Presentato dalla Commissione europea il pacchetto ogm: prendendo atto della forte opposizione dei cittadini europei, ci si avvia verso una svolta storica

La Coldiretti rende nota la nuova proposta presentata a Bruxelles dalla Commissione europea, che, tenendo presente le indicazioni del presidente Josè Manuel Barroso per una modifica dell'assetto normativo vigente in materia di coltivazione degli organismi geneticamente modificati, ha elaborato un pacchetto composto essenzialmente di tre documenti: una comunicazione di carattere generale, di orientamento sul futuro degli ogm in Europa, che si concentra, proprio, sul tema della libertà per i paesi membri di decidere in ordine alla loro coltivazione; una raccomandazione, destinata a sostituire quella esistente, in materia di coesistenza tra coltura tradizionali, biologiche e ogm, che contiene regole maggiormente restrittive per garantire ai paesi membri la possibilità di adottare misure atte ad evitare la presenza involontaria di ogm; un regolamento che sancisce la possibilità per i paesi membri di adottare misure volte a restringere o proibire la coltivazione di tutte o di una sola varietà di ogm.

L'iniziativa comunitaria, secondo Coldiretti, è una risposta alle crescenti perplessità sugli ogm in Europa dove, dopo il divieto posto anche in Germania, si sono ridotti a soli sei, su ventisette, i paesi che coltivano organismi geneticamente modificati.

Inoltre il drastico crollo nei terreni seminati con organismi geneticamente modificati in Europa nel 2009 conferma che nel coltivare prodotti transgenici, oltre ai rischi per la salute e per l'ambiente, non c'è neanche convenienza economica.

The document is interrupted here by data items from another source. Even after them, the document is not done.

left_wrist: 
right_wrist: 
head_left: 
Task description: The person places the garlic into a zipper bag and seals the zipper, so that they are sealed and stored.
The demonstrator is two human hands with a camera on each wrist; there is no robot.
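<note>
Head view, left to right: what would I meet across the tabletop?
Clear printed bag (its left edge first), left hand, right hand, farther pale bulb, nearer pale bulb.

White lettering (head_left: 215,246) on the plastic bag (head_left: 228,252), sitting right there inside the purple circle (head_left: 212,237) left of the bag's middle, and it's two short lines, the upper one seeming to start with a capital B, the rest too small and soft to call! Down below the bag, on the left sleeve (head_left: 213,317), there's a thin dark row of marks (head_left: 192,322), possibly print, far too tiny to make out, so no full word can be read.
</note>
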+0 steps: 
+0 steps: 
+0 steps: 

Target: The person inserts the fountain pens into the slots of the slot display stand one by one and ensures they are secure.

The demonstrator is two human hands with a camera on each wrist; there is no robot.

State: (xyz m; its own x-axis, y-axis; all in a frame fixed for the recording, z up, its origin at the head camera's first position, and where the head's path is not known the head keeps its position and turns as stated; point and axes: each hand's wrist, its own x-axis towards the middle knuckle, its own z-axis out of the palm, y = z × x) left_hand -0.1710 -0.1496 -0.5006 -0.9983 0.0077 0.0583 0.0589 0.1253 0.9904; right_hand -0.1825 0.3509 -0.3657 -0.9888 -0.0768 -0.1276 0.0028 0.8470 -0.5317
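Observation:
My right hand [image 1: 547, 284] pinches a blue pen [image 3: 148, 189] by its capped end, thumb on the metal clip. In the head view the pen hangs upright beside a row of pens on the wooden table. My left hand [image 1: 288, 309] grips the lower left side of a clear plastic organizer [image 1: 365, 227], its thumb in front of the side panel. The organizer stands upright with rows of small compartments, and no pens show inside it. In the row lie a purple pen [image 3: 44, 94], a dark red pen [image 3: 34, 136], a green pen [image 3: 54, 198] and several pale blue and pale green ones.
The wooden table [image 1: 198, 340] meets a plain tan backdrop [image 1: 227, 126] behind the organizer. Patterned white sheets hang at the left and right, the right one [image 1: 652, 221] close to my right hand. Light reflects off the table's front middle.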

Per quanto riguarda l'Italia l'auspicio è che non si proceda, in fase di recepimento, ad una frammentazione della portata innovativa di tali disposizioni poiché la salvaguardia dell'integrità del patrimonio agroalimentare nazionale, che è un bene comune, rappresenta, infatti, un interesse unitario la cui sede per la tutela, perciò, non può che essere quella della Conferenza Stato Regioni, in uno spirito di leale collaborazione tra le parti. Bisogna considerare inoltre che, sulla base dei risultati dell'ultima indagine annuale Coldiretti-Swg "Le opinioni di italiani e europei sull'alimentazione", il 72 per cento dei cittadini italiani che esprimono una opinione ritiene che i prodotti alimentari contenenti organismi geneticamente modificati siano meno salutari rispetto a quelli tradizionali.